WHAT THIS TASK INVOLVES =>
Every line from the start of the listing below through the line that contains "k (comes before" is to be reproduced word for word.

DATA BLOCK =>
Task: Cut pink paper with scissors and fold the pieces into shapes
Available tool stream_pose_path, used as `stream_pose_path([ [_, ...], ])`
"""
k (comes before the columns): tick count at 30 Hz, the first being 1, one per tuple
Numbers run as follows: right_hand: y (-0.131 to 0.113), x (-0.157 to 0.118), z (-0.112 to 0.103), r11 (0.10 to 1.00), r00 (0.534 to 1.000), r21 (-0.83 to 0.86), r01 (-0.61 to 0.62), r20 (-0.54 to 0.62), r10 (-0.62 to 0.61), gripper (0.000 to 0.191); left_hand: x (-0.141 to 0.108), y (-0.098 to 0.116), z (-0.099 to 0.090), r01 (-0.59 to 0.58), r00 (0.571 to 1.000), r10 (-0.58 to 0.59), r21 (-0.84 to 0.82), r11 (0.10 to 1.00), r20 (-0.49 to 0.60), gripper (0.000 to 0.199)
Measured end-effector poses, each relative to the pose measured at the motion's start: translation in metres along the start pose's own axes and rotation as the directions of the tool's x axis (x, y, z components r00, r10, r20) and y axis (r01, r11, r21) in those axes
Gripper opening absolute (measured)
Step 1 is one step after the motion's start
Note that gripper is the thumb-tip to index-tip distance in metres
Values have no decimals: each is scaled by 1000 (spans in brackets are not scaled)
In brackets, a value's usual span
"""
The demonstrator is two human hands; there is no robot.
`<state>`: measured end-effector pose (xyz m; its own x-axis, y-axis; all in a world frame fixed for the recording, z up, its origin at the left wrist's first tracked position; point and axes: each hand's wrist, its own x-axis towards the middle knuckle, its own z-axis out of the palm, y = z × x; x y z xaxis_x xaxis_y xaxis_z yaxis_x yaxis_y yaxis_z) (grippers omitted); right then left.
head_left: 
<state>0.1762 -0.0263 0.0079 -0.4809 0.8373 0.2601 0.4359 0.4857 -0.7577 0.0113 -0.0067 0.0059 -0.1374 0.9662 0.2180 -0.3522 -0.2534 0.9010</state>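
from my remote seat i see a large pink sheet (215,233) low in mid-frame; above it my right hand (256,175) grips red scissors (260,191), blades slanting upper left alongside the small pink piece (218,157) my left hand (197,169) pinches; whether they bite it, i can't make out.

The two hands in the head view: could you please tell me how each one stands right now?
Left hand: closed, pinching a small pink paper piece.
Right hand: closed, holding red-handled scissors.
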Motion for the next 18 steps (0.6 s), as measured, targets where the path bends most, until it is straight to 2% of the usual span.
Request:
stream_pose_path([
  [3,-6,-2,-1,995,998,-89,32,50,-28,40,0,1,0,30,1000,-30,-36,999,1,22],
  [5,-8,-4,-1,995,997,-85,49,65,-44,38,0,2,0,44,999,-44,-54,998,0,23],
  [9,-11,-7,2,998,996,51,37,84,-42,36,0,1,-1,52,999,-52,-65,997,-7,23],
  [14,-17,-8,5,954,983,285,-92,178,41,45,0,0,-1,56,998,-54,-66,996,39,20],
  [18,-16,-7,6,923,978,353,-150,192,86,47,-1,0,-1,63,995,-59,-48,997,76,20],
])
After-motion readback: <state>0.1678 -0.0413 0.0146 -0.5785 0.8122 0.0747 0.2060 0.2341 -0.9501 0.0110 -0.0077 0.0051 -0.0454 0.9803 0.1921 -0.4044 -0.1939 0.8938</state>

EXERCISE OUTPUT =>
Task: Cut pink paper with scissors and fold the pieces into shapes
Available tool stream_pose_path, used as `stream_pose_path([ [_, ...], ])`
"""
k (comes before the columns): tick count at 30 Hz, the first being 1, one per tuple

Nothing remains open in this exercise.